Adapted from Fig. 4a in Huashui Ai et al. 2014

The pattern of haplotype sharing in diverse populations. The haplotypes were reconstructed for each individual using all of the variants on the X chromosome. Alleles that are identical to or different from the ones in the Wuzhishan reference genome are indicated by red and blue, respectively. Adapted from Fig. 4a in Huashui Ai et al. 2014{credit}Nature Genetics{/credit}

Why is the finding of a large introgression region on the X chromosome important?

Although evidence of adaptive evolution driven by introgression from archaic species has been recently identified in some species including humans, the X-linked introgression region shows that adaptive introgression is not limited to closely related species, but in some cases, introgression with very divergent species can provide the basis for the evolution of radically new traits in a species. This radical example of so-called ‘reticulate evolution’ in mammals shakes the foundation of most modern evolutionary biology and provides a new view of adaptive evolution that emphasizes saltationist (sudden) processes driven by introgression. Moreover, as discussed in the paper, our ability to detect this, potentially quite old, introgression event is facilitated by the fact that the introgression fragment falls in a recombination-decreasing region. This has allowed the introgressed haplotype to be maintained for a prolonged period. Our results may suggest that introgression generally plays a much more dominant role in adaptive evolution than previously thought, but has been difficult to detect because introgression fragments in other systems degenerate quickly due to recombination.
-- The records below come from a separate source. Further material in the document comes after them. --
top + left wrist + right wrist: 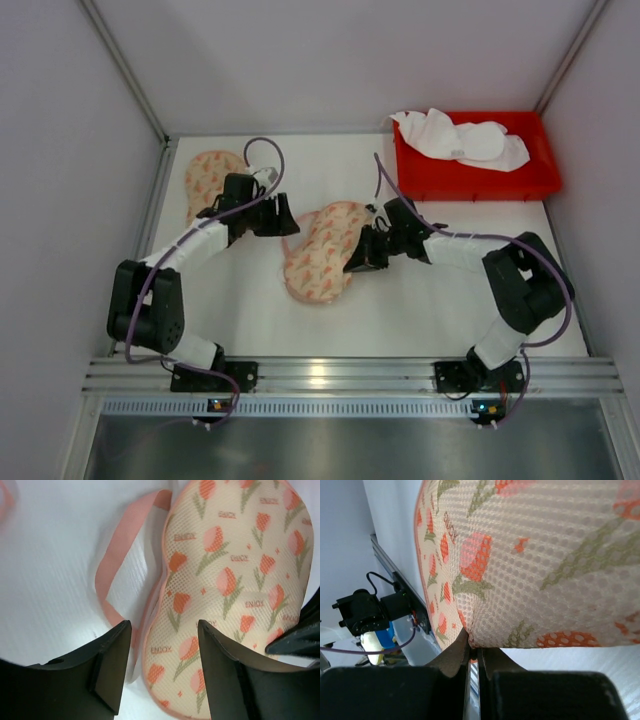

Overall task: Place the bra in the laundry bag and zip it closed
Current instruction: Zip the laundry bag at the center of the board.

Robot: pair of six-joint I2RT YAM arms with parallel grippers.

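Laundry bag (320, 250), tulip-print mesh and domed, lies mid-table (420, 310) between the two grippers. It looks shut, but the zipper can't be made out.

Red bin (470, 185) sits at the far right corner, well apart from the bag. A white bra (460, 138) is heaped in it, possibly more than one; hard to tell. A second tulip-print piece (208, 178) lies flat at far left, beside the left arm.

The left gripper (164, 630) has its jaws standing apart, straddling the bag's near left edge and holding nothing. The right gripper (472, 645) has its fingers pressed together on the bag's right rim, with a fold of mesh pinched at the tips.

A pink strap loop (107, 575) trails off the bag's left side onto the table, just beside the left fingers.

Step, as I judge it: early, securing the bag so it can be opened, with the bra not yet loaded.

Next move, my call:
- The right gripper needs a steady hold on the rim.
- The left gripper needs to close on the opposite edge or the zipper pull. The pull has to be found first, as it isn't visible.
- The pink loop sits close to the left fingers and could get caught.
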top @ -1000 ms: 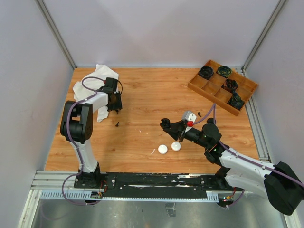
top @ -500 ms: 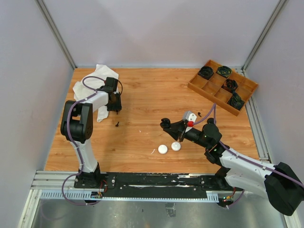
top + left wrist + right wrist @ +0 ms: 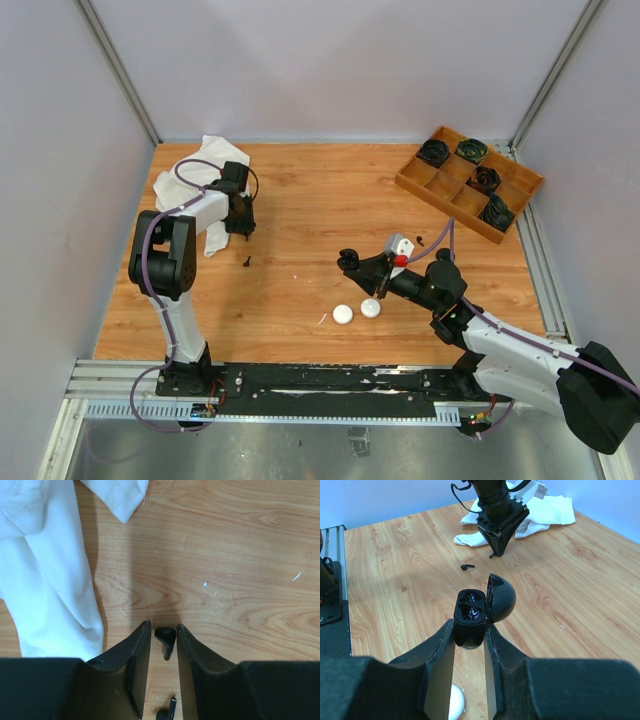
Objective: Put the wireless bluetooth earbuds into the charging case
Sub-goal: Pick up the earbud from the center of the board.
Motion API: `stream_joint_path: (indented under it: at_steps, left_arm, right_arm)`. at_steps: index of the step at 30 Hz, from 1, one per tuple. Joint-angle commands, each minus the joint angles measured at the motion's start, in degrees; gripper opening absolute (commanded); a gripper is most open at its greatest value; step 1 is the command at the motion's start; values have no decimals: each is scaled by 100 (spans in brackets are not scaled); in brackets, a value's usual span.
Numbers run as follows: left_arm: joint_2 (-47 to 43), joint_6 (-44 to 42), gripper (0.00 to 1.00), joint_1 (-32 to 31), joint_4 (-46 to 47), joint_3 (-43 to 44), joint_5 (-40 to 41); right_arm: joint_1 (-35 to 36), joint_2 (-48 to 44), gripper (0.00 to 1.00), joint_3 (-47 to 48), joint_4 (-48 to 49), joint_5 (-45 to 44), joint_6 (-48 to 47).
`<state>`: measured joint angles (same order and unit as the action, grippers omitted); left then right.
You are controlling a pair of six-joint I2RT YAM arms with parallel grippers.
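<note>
Case (image 3: 470,617), lid open and wells empty, sits clamped in right jaws.

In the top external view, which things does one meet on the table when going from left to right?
White cloth → left pincer with a black earbud → loose black earbud → white round case → second white round case → wooden tray with dark cases.

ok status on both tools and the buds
Left tool pinching a black earbud. Right tool gripping open black case, sockets empty. Second earbud loose.
</note>
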<state>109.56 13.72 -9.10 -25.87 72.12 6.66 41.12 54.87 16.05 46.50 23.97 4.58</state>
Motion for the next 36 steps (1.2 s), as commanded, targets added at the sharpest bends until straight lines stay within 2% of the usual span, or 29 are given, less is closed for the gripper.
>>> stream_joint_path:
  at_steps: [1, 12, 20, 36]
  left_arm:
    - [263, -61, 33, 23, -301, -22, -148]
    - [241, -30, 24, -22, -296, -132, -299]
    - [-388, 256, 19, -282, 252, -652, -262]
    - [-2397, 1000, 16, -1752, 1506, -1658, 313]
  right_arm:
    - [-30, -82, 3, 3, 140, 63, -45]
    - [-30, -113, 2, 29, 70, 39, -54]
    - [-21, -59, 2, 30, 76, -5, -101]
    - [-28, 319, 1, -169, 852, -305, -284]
Do you think similar ancient introgressions have occurred in other domesticated species? If so, how would you test this?

We cannot rule out the possibility. If one wants to test this hypothesis, we would suggest to use a research strategy similar to that used in this study. First, we would need to get the genome sequences of multiple species divergent from a domesticated species. Then, we can perform a genome-wide scan for possible introgression regions from another divergent species in the domestic species. Several statistics of ABBA, F4, haplotype sharing and phylogenetic analysis can be explored to identify such ancient introgressions.

Erhualian

{credit}Lusheng Huang{/credit}

Bonus question: What is your favorite breed of domestic pig?

Erhualian, the most prolific pig breed in the world.